On Tue, 2023-10-10 at 09:40 +0000, Paul Durrant wrote:
From: Paul Durrant <pdurrant@xxxxxxxxxx>
Unless explicitly told to do so (by passing 'clocksource=tsc' and
'tsc=stable:socket', and then jumping through some hoops concerning
potential CPU hotplug) Xen will never use TSC as its clocksource.
Hence, by default, a Xen guest will not see PVCLOCK_TSC_STABLE_BIT set
in either the primary or secondary pvclock memory areas. This has
led to bugs in some guest kernels which only become evident if
PVCLOCK_TSC_STABLE_BIT *is* set in the pvclock.
Specifically, some OL7 kernels backported the whole pvclock vDSO thing
but *forgot* https://git.kernel.org/torvalds/c/9f08890ab and thus kill
init with a SIGBUS the first time it tries to read a clock, because
they don't actually map the pvclock pages to userspace :)

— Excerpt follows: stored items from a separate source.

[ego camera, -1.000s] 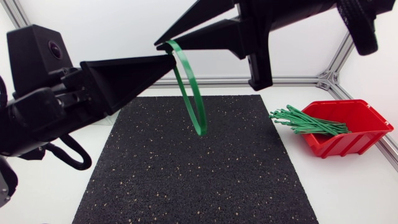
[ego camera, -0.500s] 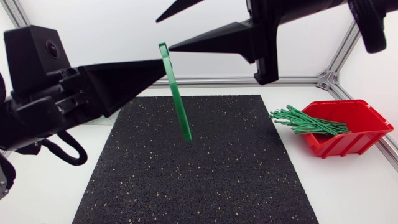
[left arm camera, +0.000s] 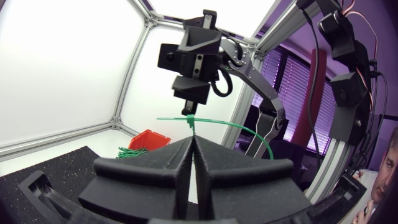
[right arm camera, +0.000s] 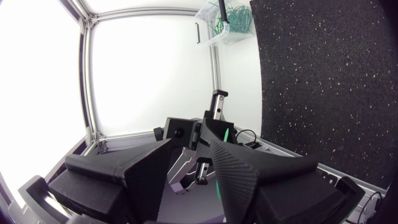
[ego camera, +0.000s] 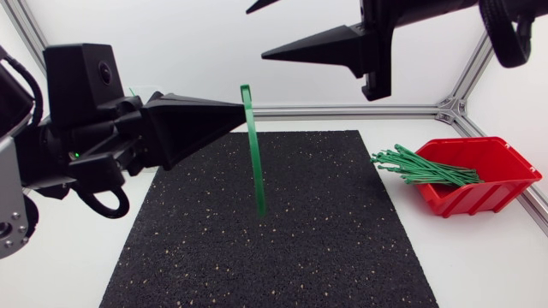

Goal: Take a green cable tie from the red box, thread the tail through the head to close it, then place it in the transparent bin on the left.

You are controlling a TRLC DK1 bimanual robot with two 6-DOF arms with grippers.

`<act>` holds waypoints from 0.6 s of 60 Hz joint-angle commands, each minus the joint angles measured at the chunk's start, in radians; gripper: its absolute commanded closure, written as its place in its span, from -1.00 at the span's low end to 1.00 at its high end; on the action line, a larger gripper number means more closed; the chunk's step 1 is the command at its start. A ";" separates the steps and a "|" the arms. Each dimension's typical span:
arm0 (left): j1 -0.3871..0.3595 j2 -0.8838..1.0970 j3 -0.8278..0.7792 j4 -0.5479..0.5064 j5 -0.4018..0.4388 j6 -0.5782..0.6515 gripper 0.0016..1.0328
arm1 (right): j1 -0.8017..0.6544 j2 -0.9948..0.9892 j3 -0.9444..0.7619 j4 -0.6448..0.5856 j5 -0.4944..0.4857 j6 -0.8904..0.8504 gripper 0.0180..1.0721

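Thin green plastic cable tie pinched at top end in left hand, fingers pressed together on it. Tie hangs down from fingertips, edge-on, above black speckled rubber mat. Right hand spread wide, above and apart from tie; open room around strip. Red plastic box well right of both hands. Whether loop is closed: cannot tell.

Cable tie, centre of frame: solid green, no pattern. Box, right of frame: red. The bundled ties in it are the same green. Mat: black, flecked with pale and tan specks. Table: plain white. Left gripper and right gripper: matte black throughout. Bin: clear, with green ties showing inside.
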 commanded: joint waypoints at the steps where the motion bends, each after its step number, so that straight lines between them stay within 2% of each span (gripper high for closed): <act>1: -0.003 0.004 0.032 -0.015 0.030 0.065 0.94 | -0.017 0.044 -0.021 -0.003 -0.001 -0.052 0.07; 10: -0.006 -0.013 0.035 -0.064 0.041 0.154 0.94 | -0.034 0.107 0.017 -0.092 -0.001 -0.200 0.07; 18: -0.012 -0.032 0.035 -0.115 0.046 0.234 0.94 | -0.039 0.161 0.088 -0.276 -0.011 -0.393 0.07; 24: -0.017 -0.033 0.035 -0.143 0.047 0.288 0.94 | -0.040 0.153 0.089 -0.296 -0.011 -0.430 0.15; 36: -0.020 -0.032 0.029 -0.181 0.046 0.354 0.94 | -0.031 0.138 0.097 -0.335 -0.053 -0.447 0.17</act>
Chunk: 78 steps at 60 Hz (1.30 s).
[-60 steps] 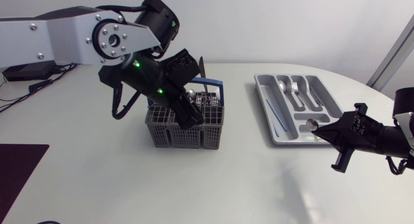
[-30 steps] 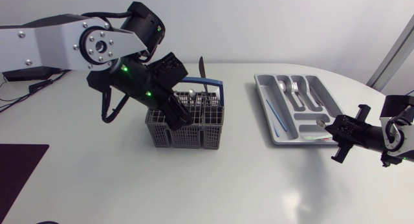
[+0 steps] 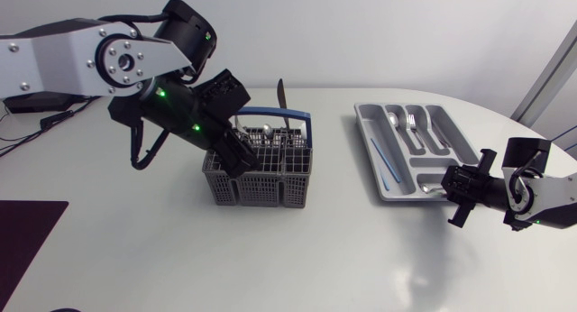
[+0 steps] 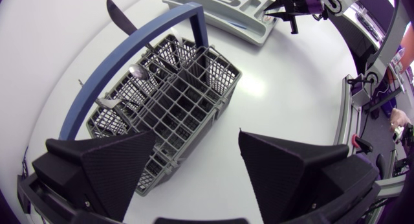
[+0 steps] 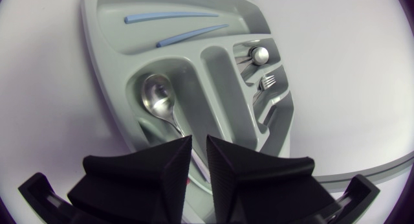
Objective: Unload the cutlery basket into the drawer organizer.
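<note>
The left jaws stand wide apart and empty, just above the grey cutlery basket (image 3: pixel 261 190). The basket sits mid-desk (image 3: pixel 361 249) with a dark knife (image 3: pixel 281 100) upright in it. The right jaws are drawn almost together at one end of the drawer organizer (image 5: pixel 220 75), over the handle of a spoon (image 5: pixel 157 98) lying in a compartment; contact cannot be confirmed.

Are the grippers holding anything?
Left gripper holds nothing. Right gripper sits at the handle end of the spoon; whether it grips it cannot be told.
</note>
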### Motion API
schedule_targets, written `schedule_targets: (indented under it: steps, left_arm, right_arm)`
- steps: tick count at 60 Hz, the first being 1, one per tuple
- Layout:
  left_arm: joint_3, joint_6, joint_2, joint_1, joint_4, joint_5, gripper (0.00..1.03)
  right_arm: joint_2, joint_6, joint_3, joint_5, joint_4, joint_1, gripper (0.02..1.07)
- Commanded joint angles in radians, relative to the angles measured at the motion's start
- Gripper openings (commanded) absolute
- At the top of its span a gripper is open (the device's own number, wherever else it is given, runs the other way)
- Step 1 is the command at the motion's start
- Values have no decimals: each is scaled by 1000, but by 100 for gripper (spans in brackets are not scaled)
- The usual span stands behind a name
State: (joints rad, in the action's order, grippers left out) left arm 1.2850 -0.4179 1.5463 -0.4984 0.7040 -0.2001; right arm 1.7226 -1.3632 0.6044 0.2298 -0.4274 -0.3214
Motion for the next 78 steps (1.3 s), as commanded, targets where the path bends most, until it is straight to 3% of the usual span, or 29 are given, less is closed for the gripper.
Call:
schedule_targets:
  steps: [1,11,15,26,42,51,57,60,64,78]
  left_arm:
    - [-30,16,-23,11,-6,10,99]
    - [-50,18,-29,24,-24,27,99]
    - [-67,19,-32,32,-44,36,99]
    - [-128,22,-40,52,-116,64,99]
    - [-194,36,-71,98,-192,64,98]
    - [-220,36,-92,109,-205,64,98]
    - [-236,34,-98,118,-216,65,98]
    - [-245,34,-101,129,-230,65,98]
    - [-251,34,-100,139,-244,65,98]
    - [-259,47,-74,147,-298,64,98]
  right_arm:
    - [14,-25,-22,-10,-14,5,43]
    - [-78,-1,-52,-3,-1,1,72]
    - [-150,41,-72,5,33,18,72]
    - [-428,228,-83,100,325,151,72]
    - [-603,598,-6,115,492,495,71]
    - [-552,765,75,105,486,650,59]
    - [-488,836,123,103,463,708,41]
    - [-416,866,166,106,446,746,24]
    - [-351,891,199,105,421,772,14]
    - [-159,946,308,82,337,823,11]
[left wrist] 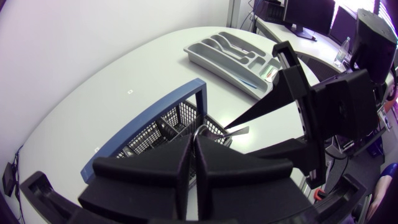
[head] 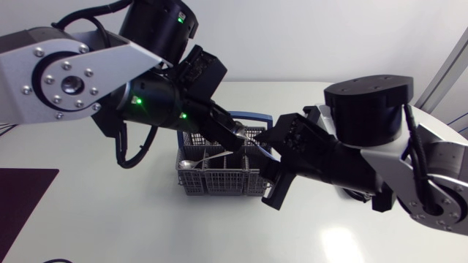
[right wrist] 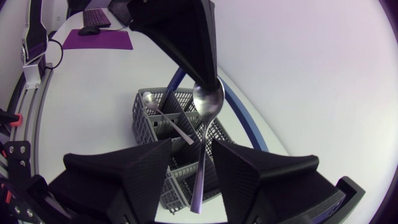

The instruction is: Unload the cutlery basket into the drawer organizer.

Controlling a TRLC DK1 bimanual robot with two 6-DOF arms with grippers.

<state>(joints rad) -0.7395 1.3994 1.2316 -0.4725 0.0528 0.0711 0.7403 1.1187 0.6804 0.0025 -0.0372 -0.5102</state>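
Spoon [right wrist: 208, 102] above basket [head: 219, 183] mid-table. Left gripper [left wrist: 196, 142] pinches bowl; handle hangs between parted fingers of right gripper [right wrist: 194, 163], seemingly untouched. Likely light, stiff, slippery: take mid-handle. Organizer [left wrist: 214, 59] well apart.

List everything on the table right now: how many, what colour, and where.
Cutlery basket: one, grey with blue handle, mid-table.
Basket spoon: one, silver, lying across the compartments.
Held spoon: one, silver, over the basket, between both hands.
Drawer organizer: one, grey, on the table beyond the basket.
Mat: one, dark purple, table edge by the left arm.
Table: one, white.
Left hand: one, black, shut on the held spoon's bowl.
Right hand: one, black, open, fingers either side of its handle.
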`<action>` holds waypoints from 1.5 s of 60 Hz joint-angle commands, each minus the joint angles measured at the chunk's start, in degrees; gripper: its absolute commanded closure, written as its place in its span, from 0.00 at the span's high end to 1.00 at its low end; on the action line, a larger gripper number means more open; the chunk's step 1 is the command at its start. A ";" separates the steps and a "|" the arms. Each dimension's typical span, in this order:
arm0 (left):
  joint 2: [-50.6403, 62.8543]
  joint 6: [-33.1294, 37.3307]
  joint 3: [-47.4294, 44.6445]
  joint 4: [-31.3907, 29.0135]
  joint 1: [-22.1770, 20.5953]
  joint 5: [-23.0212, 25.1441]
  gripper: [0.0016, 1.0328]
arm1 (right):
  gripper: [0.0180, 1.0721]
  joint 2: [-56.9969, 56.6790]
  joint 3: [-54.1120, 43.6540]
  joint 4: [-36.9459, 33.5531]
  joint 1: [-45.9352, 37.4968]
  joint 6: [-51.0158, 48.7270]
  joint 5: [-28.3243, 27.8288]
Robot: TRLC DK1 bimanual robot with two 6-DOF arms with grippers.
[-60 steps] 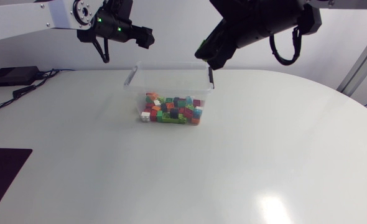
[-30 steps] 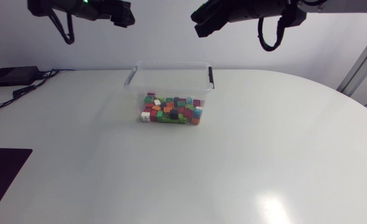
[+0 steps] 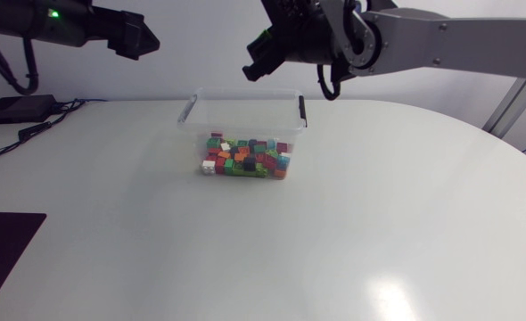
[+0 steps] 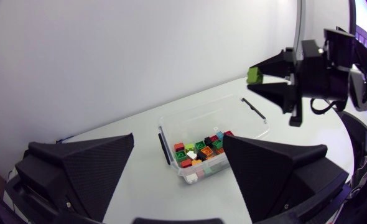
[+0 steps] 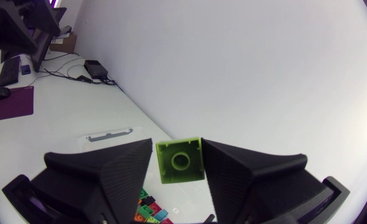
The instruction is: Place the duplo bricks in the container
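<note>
Green brick [image 4: 253, 75] sits pinched in the right gripper [image 5: 180, 163], high over the 12 o'clock rim of the tub [image 3: 245, 93]; released there, it may bounce outside. The left gripper [image 4: 178, 149] hangs spread, empty.

Entry: no text, label, number or sign can be read in any view. Nothing legible on the duplo bricks [image 3: 243, 158], the container [image 3: 188, 109] or the surface [image 3: 334, 223].
</note>
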 commanded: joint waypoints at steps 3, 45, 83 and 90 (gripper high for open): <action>-7.03 -0.65 -4.27 -0.93 0.28 -0.04 0.96 | 0.95 0.97 -2.42 1.96 1.36 -0.31 1.96; -40.08 0.14 -27.47 2.59 4.59 -6.72 0.96 | 0.95 -32.25 -25.62 5.03 -9.19 0.04 14.62; -62.40 -2.41 -45.58 6.28 8.81 -6.72 0.96 | 0.95 -67.94 -50.58 -7.36 -25.89 1.97 15.49; -65.22 -3.81 -48.39 7.33 9.42 -6.72 0.96 | 0.95 -72.25 -54.27 -8.94 -26.76 2.06 15.49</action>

They apparently never noticed because evidently *their* Xen fleet
doesn't actually jump through all those hoops to use the TSC as its
clocksource either.
It's a fairly safe bet that there are more broken guest kernels out
there too, hence needing to work around it.
Hence, to support
such guests, give the VMM a new attribute to tell KVM to forcibly
clear the bit in the Xen pvclocks.
I frowned at the "PVCLOCK" part of the new attribute for a while,
thinking that perhaps if we're going to have a set of flags to tweak
behaviour, we shouldn't be so specific. Call it 'XEN_FEATURES' or
something... but then I realised we'd want to *advertise* the set of
bits which is available for userspace to set...

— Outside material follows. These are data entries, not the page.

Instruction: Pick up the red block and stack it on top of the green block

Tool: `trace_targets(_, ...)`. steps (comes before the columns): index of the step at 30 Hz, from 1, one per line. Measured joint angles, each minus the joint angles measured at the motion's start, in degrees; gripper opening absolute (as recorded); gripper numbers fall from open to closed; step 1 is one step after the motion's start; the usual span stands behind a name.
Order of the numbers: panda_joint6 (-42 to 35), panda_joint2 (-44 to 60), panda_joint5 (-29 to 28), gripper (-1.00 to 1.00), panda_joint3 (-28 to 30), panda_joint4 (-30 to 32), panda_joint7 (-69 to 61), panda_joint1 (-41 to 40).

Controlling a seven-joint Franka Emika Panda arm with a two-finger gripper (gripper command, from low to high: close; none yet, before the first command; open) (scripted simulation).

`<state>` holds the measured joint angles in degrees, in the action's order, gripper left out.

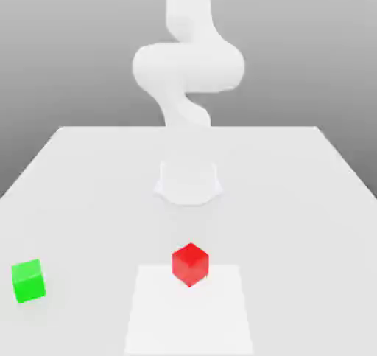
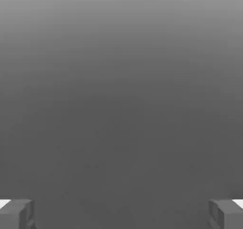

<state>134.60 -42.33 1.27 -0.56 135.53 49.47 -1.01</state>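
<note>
So the red block (image 1: 190,264) is sitting down on the table (image 1: 280,200), and in the exterior view it's just a bit right of the middle, toward the near side. It overlaps the far edge of this pale, bright patch (image 1: 189,318) — can't tell if that's a mat or just a lighter area of the tabletop. The cube is turned so one corner points at the camera, with two side faces showing.

The green block (image 1: 28,281) is over at the exterior view's left, near the table's side and well apart from the red one. Also turned a little, lighter on its top face, and nothing's stacked on it. The two look about the same size, both plain and flat-colored.

The arm (image 1: 188,67) is white and rises at the far side of the table, its upper part running out of the top of the exterior view, with its white base (image 1: 188,183) closer in.

As for the gripper (image 2: 121,216), the hand view has the two fingers spread wide apart — jaws open, nothing between them, just a plain gray backdrop past them.
</note>
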Motion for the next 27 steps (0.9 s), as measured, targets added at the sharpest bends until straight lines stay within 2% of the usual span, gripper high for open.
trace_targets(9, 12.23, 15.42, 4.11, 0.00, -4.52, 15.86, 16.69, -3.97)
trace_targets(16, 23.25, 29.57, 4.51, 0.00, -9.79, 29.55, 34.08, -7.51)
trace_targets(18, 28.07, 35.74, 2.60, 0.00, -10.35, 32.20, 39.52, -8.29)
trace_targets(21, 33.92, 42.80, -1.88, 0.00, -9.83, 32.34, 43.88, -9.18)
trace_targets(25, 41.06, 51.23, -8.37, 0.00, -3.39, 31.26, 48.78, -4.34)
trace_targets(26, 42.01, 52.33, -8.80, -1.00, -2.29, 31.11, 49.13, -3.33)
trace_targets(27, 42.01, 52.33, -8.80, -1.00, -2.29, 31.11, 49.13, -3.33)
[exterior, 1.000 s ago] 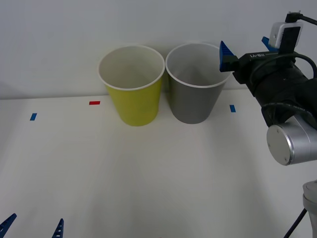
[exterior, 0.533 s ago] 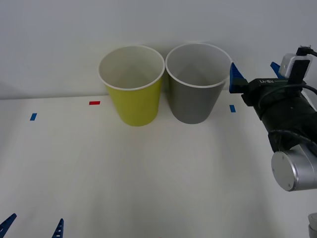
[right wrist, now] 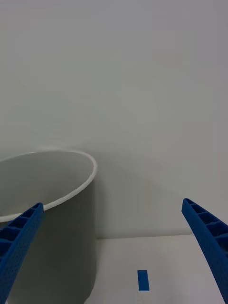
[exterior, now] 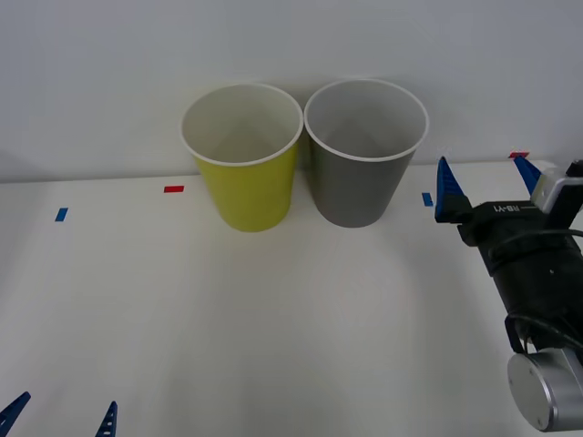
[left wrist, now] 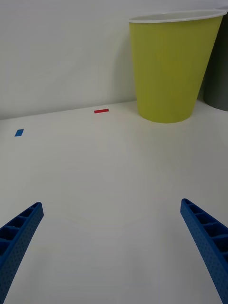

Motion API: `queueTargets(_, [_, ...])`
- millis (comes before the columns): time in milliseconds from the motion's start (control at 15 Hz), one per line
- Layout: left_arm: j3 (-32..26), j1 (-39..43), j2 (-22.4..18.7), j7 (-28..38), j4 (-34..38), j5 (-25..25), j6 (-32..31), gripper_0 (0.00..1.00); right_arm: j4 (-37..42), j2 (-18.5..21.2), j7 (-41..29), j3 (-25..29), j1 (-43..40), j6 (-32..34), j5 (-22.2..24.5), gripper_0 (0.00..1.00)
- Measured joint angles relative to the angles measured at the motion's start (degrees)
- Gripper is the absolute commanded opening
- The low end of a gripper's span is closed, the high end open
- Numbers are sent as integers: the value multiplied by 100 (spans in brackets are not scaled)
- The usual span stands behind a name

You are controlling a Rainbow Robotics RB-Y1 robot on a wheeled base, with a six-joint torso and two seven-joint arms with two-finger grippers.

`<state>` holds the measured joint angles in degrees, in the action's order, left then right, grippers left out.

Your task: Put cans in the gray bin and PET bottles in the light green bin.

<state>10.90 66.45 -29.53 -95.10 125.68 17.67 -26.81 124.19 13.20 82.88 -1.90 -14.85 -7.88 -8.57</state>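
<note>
The gray bin [exterior: 364, 155] stands at the back of the table, touching the light green bin [exterior: 244, 159] on its left. Both look empty from above. My right gripper [exterior: 485, 187] hangs open to the right of the gray bin, level with its upper half, nothing between its fingers. Its wrist view shows the gray bin [right wrist: 52, 209] close ahead between the spread fingers. My left gripper [exterior: 59, 417] rests open at the table's near left edge, and its wrist view faces the light green bin [left wrist: 172, 66]. No can or PET bottle is in view.
Small tape marks lie on the white table: a red one [exterior: 173, 188] left of the green bin, blue ones at the far left [exterior: 61, 214] and right of the gray bin [exterior: 426, 198]. A pale wall stands behind the bins.
My right gripper has drawn back from over the gray bin's right rim, moving right and lower, toward me. The bins and the left arm have not moved.
</note>
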Motion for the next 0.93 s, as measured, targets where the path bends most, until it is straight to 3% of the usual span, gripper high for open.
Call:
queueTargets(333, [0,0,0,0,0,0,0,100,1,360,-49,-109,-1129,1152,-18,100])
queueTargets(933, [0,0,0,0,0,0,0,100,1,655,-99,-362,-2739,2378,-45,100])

... and then I realised we already do. That's exactly what the set of
bits returned, and *set*, with KVM_CAP_XEN_HVM is for.
So let's ditch the new *attribute*, and just add your new (renamed)
KVM_XEN_HVM_CONFIG_PVCLOCK_NO_STABLE_TSC cap to the set of
permitted_flags in kvm_xen_hvm_config() so that userspace can enable it
that way like it does the INTERCEPT_HYPERCALL and EVTCHN_SEND
behaviours.